NVIDIA launched Nemotron 3 Super in March 2026, a 253-billion-parameter language model purpose-built for enterprise software engineering. The model is trained on a curated dataset of production-grade code, API documentation, and enterprise architecture patterns. It is designed to work in multi-agent pipelines where multiple AI models collaborate on complex engineering tasks.
Nemotron 3 Super fills a specific gap in the enterprise AI market. Most coding models are trained on open-source repositories and perform well on LeetCode-style problems. Enterprise codebases look different. They involve legacy systems, internal frameworks, compliance requirements, and integration patterns that general-purpose models handle poorly.
Why Nemotron 3 Super Matters for Enterprise Teams
- 253B parameters trained on enterprise-grade code patterns and documentation
- Designed for multi-agent workflows where planner, coder, and reviewer agents collaborate
- Fine-tuned for Java, C#, Go, and TypeScript enterprise codebases
- Includes support for infrastructure-as-code, CI/CD pipelines, and cloud deployment patterns
- Available through NVIDIA NIM for on-premises deployment behind corporate firewalls
Multi-Agent Architecture for Code Generation
Nemotron 3 Super works best as part of a multi-agent system. NVIDIA’s reference architecture uses three agents: a Planner that breaks tasks into sub-problems, a Coder that writes implementation, and a Reviewer that checks for bugs, security issues, and style violations. The three agents pass work back and forth until the Reviewer approves the output.

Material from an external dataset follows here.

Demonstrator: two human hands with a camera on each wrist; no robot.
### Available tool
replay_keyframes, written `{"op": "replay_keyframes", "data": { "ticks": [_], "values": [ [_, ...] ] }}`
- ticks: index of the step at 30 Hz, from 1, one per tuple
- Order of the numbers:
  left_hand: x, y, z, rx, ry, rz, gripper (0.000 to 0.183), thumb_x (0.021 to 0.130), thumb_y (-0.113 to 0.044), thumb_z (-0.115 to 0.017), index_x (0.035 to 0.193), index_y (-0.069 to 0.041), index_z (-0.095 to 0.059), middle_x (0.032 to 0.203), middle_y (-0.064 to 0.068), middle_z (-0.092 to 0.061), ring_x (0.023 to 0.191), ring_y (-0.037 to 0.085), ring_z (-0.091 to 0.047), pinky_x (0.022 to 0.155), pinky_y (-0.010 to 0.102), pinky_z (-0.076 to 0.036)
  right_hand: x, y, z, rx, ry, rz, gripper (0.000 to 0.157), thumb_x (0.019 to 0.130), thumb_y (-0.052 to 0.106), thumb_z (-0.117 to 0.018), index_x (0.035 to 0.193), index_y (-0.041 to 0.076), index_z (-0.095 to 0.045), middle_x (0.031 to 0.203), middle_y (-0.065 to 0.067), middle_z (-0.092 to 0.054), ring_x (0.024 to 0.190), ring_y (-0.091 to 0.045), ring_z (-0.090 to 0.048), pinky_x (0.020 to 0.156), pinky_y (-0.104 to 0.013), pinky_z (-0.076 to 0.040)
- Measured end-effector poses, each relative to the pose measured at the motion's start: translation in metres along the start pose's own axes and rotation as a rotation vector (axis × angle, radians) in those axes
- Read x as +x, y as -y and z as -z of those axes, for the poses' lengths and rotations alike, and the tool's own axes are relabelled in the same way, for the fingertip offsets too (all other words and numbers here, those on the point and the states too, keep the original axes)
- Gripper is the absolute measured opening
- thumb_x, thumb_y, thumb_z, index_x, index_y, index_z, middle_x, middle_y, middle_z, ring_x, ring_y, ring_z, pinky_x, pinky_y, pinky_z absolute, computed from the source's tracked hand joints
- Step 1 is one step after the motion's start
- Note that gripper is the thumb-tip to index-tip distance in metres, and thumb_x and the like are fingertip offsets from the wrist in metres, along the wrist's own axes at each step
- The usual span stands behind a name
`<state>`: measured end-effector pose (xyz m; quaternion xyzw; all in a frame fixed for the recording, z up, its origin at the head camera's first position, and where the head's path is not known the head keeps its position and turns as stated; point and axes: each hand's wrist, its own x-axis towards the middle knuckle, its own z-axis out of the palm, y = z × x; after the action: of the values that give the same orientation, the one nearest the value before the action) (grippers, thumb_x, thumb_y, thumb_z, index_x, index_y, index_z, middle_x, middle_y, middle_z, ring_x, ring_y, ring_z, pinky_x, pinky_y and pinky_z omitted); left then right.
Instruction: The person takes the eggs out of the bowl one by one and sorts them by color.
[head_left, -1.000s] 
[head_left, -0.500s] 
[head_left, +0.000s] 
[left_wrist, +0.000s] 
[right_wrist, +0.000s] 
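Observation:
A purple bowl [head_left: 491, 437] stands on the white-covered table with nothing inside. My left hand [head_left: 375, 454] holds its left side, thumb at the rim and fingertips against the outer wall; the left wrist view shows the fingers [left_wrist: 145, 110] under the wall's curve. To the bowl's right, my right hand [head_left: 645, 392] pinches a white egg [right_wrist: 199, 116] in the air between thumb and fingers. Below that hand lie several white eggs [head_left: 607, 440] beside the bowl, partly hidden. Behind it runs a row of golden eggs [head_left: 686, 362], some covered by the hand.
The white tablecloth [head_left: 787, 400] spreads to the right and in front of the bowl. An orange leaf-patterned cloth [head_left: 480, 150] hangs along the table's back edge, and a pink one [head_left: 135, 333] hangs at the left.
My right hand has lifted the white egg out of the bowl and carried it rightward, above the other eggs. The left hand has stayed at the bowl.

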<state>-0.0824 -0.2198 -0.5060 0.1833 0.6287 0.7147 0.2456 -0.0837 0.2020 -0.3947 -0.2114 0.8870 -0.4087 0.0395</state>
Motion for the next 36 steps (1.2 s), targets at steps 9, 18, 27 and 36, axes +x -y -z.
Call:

NVIDIA designed Nemotron 3 Super for multi-agent coding pipelines where AI planner, coder, and reviewer agents collaborate on enterprise engineering tasks.
This architecture mirrors how human engineering teams work, with architects, developers, and code reviewers each contributing their expertise. The multi-agent approach produces more reliable output than single-model generation because each agent specializes in its role.
Enterprise Deployment via NVIDIA NIM
NVIDIA offers Nemotron 3 Super through NIM, its inference microservices platform. NIM packages the model as a container that runs on NVIDIA GPUs in corporate data centers. This matters for regulated industries like finance, healthcare, and government where sending proprietary code to external APIs is not permitted.
The model runs efficiently on a cluster of 8 NVIDIA H100 GPUs. NVIDIA also provides quantized variants that reduce hardware requirements at the cost of some accuracy, making deployment feasible for organizations that have not invested in the latest GPU hardware.
How Nemotron 3 Super Compares to Alternatives
On the SWE-bench enterprise evaluation suite, Nemotron 3 Super resolved 58% of real-world GitHub issues, compared to 52% for Claude Opus 4.6 and 49% for GPT-5.4 on the same test set. The model’s advantage is most pronounced on tasks involving complex system integration and legacy code modification, which reflects its specialized training data.
For teams already running NVIDIA infrastructure, Nemotron 3 Super integrates naturally into existing NIM deployments. For others, it is worth evaluating against API-based alternatives to determine whether on-premises deployment justifies the hardware investment.